__WHAT THIS TASK INVOLVES__. Word for word, the listing below should be printed again.

__THE DATA__.
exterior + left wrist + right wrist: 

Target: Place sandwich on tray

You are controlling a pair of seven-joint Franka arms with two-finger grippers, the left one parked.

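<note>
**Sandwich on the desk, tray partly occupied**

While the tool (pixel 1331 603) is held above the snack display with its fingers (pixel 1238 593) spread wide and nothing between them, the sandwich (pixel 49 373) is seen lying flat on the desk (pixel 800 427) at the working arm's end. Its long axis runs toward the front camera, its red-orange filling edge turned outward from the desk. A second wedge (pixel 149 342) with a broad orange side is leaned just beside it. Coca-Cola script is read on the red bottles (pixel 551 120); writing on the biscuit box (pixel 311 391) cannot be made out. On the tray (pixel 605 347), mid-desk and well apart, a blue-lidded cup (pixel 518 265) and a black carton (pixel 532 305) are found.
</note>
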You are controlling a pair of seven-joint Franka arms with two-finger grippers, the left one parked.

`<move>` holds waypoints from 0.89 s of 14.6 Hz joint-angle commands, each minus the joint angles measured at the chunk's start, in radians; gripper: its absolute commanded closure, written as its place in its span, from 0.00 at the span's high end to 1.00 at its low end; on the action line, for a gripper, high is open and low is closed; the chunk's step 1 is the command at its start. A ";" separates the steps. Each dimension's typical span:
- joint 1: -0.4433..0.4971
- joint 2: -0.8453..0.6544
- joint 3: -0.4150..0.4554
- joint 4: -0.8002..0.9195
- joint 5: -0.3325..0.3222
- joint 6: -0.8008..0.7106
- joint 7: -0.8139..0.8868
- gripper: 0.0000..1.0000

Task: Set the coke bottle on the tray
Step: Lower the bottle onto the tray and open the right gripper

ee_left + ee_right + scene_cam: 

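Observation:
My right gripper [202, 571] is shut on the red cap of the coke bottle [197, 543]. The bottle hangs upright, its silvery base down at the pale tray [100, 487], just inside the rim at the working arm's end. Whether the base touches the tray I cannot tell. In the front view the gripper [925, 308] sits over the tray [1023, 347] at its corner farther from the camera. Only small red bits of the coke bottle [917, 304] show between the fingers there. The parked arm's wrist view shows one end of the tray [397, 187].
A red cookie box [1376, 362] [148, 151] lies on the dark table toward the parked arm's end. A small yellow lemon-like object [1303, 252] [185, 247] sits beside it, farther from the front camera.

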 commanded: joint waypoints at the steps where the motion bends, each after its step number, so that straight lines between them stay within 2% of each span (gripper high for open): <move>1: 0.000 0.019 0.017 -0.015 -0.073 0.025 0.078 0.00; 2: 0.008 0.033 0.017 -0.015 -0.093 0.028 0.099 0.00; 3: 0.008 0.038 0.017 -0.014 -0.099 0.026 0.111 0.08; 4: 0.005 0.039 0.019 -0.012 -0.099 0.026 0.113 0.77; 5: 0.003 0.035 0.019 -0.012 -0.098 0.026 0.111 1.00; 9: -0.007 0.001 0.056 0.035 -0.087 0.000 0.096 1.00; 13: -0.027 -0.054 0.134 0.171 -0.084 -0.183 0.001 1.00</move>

__SOLUTION TO THE EXERCISE__.
exterior + left wrist + right wrist: 

Target: Place sandwich on tray

You are controlling a pair of seven-joint Franka arms with two-finger grippers, the left one parked.

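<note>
**Sandwich on the desk, tray partly occupied**

While the tool (pixel 1331 603) is held above the snack display with its fingers (pixel 1238 593) spread wide and nothing between them, the sandwich (pixel 49 373) is seen lying flat on the desk (pixel 800 427) at the working arm's end. Its long axis runs toward the front camera, its red-orange filling edge turned outward from the desk. A second wedge (pixel 149 342) with a broad orange side is leaned just beside it. Coca-Cola script is read on the red bottles (pixel 551 120); writing on the biscuit box (pixel 311 391) cannot be made out. On the tray (pixel 605 347), mid-desk and well apart, a blue-lidded cup (pixel 518 265) and a black carton (pixel 532 305) are found.
</note>
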You are controlling a pair of seven-joint Franka arms with two-finger grippers, the left one parked.

`<move>` holds waypoints from 0.89 s of 14.6 Hz joint-angle commands, each minus the joint angles measured at the chunk's start, in radians; gripper: its absolute commanded closure, written as its place in its span, from 0.00 at the span's high end to 1.00 at its low end; on the action line, for a gripper, high is open and low is closed; the chunk's step 1 is the command at its start. A ";" separates the steps. Each dimension's typical span:
- joint 1: -0.4433..0.4971
- joint 2: -0.8453..0.6544
- joint 3: -0.4150..0.4554
- joint 4: -0.8002..0.9195
- joint 5: -0.3325..0.3222
- joint 6: -0.8008..0.7106
- joint 7: -0.8139..0.8868
- gripper: 0.0000..1.0000

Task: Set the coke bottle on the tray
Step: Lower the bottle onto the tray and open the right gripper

ee_left + ee_right + scene_cam: 

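Observation:
My right gripper [202, 571] is shut on the red cap of the coke bottle [197, 543]. The bottle hangs upright, its silvery base down at the pale tray [100, 487], just inside the rim at the working arm's end. Whether the base touches the tray I cannot tell. In the front view the gripper [925, 308] sits over the tray [1023, 347] at its corner farther from the camera. Only small red bits of the coke bottle [917, 304] show between the fingers there. The parked arm's wrist view shows one end of the tray [397, 187].
A red cookie box [1376, 362] [148, 151] lies on the dark table toward the parked arm's end. A small yellow lemon-like object [1303, 252] [185, 247] sits beside it, farther from the front camera.
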
 commanded: joint waypoints at the steps where the motion bends, each after its step number, so that straight lines between them stay within 2% of each span (gripper high for open): <move>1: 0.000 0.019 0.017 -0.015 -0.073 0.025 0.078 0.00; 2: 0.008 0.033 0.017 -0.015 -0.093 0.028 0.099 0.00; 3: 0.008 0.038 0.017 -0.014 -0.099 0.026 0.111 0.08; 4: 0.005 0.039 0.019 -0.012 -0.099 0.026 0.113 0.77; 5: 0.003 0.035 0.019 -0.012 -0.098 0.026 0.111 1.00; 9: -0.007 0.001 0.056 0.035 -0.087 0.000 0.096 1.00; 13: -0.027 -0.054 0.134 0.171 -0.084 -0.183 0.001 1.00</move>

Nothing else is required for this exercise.